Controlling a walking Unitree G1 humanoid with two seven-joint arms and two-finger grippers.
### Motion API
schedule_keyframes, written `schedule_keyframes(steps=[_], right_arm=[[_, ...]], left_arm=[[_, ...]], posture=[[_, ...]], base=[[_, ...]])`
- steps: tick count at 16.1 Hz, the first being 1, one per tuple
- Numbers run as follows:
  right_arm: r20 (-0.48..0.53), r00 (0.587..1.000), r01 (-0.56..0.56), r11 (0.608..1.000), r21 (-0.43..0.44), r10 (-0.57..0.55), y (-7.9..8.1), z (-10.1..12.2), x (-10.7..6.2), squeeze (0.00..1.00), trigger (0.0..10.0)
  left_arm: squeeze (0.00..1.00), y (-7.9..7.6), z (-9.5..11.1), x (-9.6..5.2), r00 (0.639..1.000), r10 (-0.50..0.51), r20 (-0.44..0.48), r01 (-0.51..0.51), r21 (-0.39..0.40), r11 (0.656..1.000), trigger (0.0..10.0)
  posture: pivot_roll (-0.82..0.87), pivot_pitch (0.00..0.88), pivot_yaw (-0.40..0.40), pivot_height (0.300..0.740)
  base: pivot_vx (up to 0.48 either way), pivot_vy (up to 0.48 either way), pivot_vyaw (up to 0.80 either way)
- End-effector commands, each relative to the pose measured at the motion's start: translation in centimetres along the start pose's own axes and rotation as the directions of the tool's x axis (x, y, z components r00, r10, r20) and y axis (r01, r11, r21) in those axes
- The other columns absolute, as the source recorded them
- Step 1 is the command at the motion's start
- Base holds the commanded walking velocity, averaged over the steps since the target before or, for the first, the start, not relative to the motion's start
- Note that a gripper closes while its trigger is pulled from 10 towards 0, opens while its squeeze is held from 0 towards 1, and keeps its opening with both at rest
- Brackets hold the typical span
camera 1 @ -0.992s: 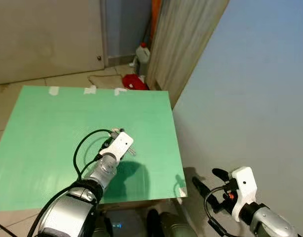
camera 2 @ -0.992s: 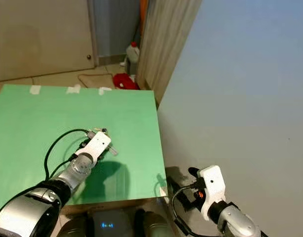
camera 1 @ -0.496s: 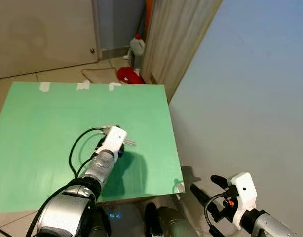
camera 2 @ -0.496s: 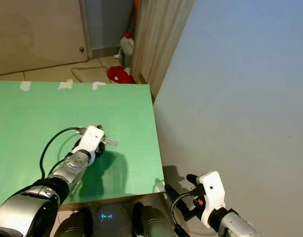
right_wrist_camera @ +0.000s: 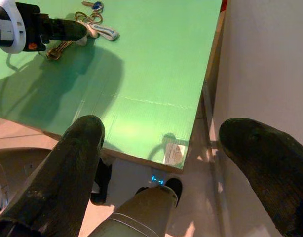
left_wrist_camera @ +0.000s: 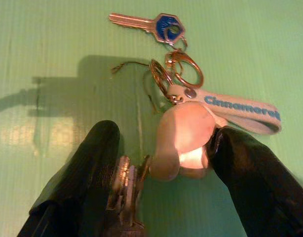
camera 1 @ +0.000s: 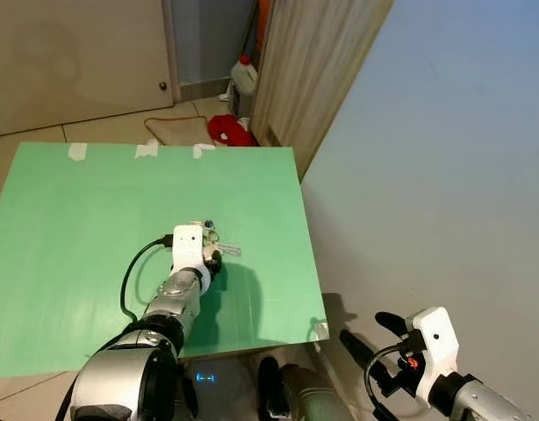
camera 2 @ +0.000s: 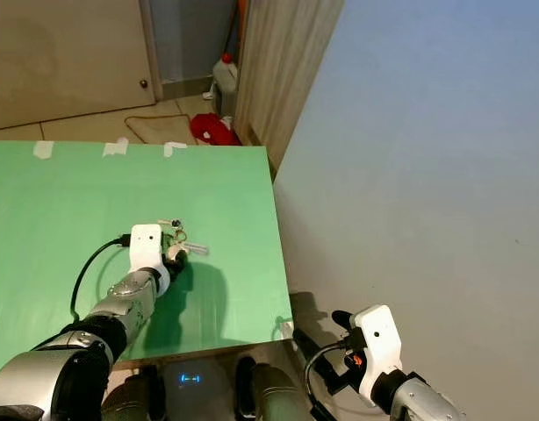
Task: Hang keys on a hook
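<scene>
Left wrist view shows the keys lying flat on the green bench, with the left tool lowered over them, its two black fingers spread, one on either side of a pale rounded fob. It is released, not yet gripping. One brass key lies against the inner face of one finger.

The bunch looks light but loose: rings, a blue-headed key and a strap will swing and rattle once lifted, and thin metal lying flat gives the fingers little to bite. The fob seems the best hold, being thick and probably soft; pinching it would leave the rings hanging free for a hook. No hook can be made out.

Blue lettering on the strap reads "Cinnamoroll", the last letters running off at its end. The blue key head bears a mark too small to read.

Right tool hangs open below the bench edge, beside a blue wall.
</scene>
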State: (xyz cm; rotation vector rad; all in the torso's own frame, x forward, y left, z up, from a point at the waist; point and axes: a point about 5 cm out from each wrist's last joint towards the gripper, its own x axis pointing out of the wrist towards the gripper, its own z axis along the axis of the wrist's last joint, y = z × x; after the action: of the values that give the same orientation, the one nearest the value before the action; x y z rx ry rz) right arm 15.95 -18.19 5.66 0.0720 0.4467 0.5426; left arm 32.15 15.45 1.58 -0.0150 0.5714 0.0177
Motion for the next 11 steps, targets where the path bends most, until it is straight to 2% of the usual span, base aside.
schedule_keyframes(steps=[1,4,5,6,9,10,11], right_arm=[[-0.032,0.999,0.018,1.0,-0.001,-0.018,-0.2,-0.3,-0.7,0.0,10.0],[-0.034,0.999,0.019,1.0,0.002,-0.019,0.0,-0.4,-0.6,0.0,10.0],[-0.035,0.999,0.02,1.0,0.003,-0.019,0.0,-0.4,-0.7,0.0,10.0],[-0.035,0.999,0.019,1.0,0.003,-0.019,0.1,-0.4,-0.7,0.0,10.0],[-0.04,0.999,0.019,1.0,0.006,-0.019,0.2,-0.5,-0.8,0.0,10.0],[-0.042,0.999,0.019,1.0,0.007,-0.019,0.2,-0.6,-0.8,0.0,10.0],[-0.044,0.999,0.021,1.0,0.008,-0.02,0.2,-0.6,-0.8,0.0,10.0]], left_arm=[[0.0,-1.1,-1.4,-0.2,0.998,-0.038,-0.058,0.041,0.04,0.998,10.0],[0.0,-1.5,-1.4,-0.2,0.997,-0.065,-0.051,0.074,0.213,0.974,10.0],[0.0,-1.6,-1.3,-0.2,0.997,-0.069,-0.045,0.078,0.245,0.966,10.0],[0.0,-1.6,-1.4,-0.2,0.996,-0.072,-0.049,0.082,0.242,0.967,10.0],[0.0,-1.4,-2.4,-0.4,0.99,-0.079,-0.116,0.092,0.112,0.989,10.0],[0.0,-1.2,-2.7,-0.4,0.99,-0.067,-0.128,0.084,0.13,0.988,10.0],[0.0,-1.2,-3.1,-0.5,0.985,-0.081,-0.155,0.101,0.128,0.987,0.0]], posture=[[-0.38,0.254,-0.192,0.74],[-0.38,0.255,-0.191,0.74],[-0.38,0.256,-0.19,0.74],[-0.38,0.256,-0.191,0.74],[-0.39,0.257,-0.192,0.74],[-0.39,0.257,-0.191,0.74],[-0.39,0.258,-0.192,0.74]], base=[[0.0,0.0,0.0],[0.0,0.0,0.0],[0.0,0.0,0.0],[0.0,0.0,0.0],[0.0,0.0,0.0],[0.0,0.0,0.0],[0.0,0.0,0.0]])
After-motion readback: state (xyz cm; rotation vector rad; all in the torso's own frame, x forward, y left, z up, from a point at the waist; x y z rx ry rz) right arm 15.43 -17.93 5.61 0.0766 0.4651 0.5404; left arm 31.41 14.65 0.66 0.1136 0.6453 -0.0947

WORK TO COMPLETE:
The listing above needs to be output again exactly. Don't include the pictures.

YOUR SOLUTION:
Controlling a walking Unitree G1 humanoid with two seven-joint arms and two-finger grippers.
### Motion API
schedule_keyframes, written `schedule_keyframes(steps=[_], right_arm=[[_, ...]], left_arm=[[_, ...]], posture=[[_, ...]], base=[[_, ...]])`
- steps: tick count at 16.1 Hz, the first being 1, one per tuple
- Numbers run as follows:
  right_arm: r20 (-0.48..0.53), r00 (0.587..1.000), r01 (-0.56..0.56), r11 (0.608..1.000), r21 (-0.43..0.44), r10 (-0.57..0.55), y (-7.9..8.1), z (-10.1..12.2), x (-10.7..6.2), squeeze (0.00..1.00), trigger (0.0..10.0)
  left_arm: squeeze (0.00..1.00), y (-7.9..7.6), z (-9.5..11.1), x (-9.6..5.2), r00 (0.639..1.000), r10 (-0.50..0.51), r20 (-0.44..0.48), r01 (-0.51..0.51), r21 (-0.39..0.40), r11 (0.656..1.000), trigger (0.0..10.0)
  posture: pivot_roll (-0.82..0.87), pivot_pitch (0.00..0.88), pivot_yaw (-0.40..0.40), pivot_height (0.300..0.740)
  base: pivot_vx (up to 0.48 either way), pivot_vy (up to 0.48 either way), pivot_vyaw (up to 0.80 either way)
- End-effector commands, each relative to the pose measured at the motion's start: translation in centimetres along the start pose's own axes and rotation as the directions of the tool's x axis (x, y, z components r00, r10, r20) and y axis (r01, r11, r21) in those axes
- The other columns absolute, as the source recorded them
- Step 1 is the command at the motion's start
- Base holds the commanded walking velocity, averaged over the steps since the target before or, for the first, the start, not relative to the motion's start
- Note that a gripper closes while its trigger is pulled from 10 towards 0, opens while its squeeze is held from 0 towards 1, and keeps its opening with both at rest
- Brackets hold the typical span
camera 1 @ -0.992s: 
camera 2 @ -0.992s: 
camera 1 @ -0.496s: 
camera 2 @ -0.496s: 
right_wrist_camera @ +0.000s: 
left_wrist_camera @ +0.000s: 
camera 1 @ +0.000s: 
camera 2 @ +0.000s: 
Task: Hang keys on a hook
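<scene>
Left wrist view shows the keys lying flat on the green bench, with the left tool lowered over them, its two black fingers spread, one on either side of a pale rounded fob. It is released, not yet gripping. One brass key lies against the inner face of one finger.

The bunch looks light but loose: rings, a blue-headed key and a strap will swing and rattle once lifted, and thin metal lying flat gives the fingers little to bite. The fob seems the best hold, being thick and probably soft; pinching it would leave the rings hanging free for a hook. No hook can be made out.

Blue lettering on the strap reads "Cinnamoroll", the last letters running off at its end. The blue key head bears a mark too small to read.

Right tool hangs open below the bench edge, beside a blue wall.
</scene>
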State: (xyz cm; rotation vector rad; all in the torso's own frame, x forward, y left, z up, from a point at the waist; point and axes: a point about 5 cm out from each wrist's last joint towards the gripper, its own x axis pointing out of the wrist towards the gripper, its own z axis along the axis of the wrist's last joint, y = z × x; after the action: of the values that give the same orientation, the one nearest the value before the action; x y z rx ry rz) right arm 15.95 -18.19 5.66 0.0720 0.4467 0.5426; left arm 32.15 15.45 1.58 -0.0150 0.5714 0.0177
Motion for the next 11 steps, targets where the path bends most, until it is straight to 2% of the usual span, base aside.
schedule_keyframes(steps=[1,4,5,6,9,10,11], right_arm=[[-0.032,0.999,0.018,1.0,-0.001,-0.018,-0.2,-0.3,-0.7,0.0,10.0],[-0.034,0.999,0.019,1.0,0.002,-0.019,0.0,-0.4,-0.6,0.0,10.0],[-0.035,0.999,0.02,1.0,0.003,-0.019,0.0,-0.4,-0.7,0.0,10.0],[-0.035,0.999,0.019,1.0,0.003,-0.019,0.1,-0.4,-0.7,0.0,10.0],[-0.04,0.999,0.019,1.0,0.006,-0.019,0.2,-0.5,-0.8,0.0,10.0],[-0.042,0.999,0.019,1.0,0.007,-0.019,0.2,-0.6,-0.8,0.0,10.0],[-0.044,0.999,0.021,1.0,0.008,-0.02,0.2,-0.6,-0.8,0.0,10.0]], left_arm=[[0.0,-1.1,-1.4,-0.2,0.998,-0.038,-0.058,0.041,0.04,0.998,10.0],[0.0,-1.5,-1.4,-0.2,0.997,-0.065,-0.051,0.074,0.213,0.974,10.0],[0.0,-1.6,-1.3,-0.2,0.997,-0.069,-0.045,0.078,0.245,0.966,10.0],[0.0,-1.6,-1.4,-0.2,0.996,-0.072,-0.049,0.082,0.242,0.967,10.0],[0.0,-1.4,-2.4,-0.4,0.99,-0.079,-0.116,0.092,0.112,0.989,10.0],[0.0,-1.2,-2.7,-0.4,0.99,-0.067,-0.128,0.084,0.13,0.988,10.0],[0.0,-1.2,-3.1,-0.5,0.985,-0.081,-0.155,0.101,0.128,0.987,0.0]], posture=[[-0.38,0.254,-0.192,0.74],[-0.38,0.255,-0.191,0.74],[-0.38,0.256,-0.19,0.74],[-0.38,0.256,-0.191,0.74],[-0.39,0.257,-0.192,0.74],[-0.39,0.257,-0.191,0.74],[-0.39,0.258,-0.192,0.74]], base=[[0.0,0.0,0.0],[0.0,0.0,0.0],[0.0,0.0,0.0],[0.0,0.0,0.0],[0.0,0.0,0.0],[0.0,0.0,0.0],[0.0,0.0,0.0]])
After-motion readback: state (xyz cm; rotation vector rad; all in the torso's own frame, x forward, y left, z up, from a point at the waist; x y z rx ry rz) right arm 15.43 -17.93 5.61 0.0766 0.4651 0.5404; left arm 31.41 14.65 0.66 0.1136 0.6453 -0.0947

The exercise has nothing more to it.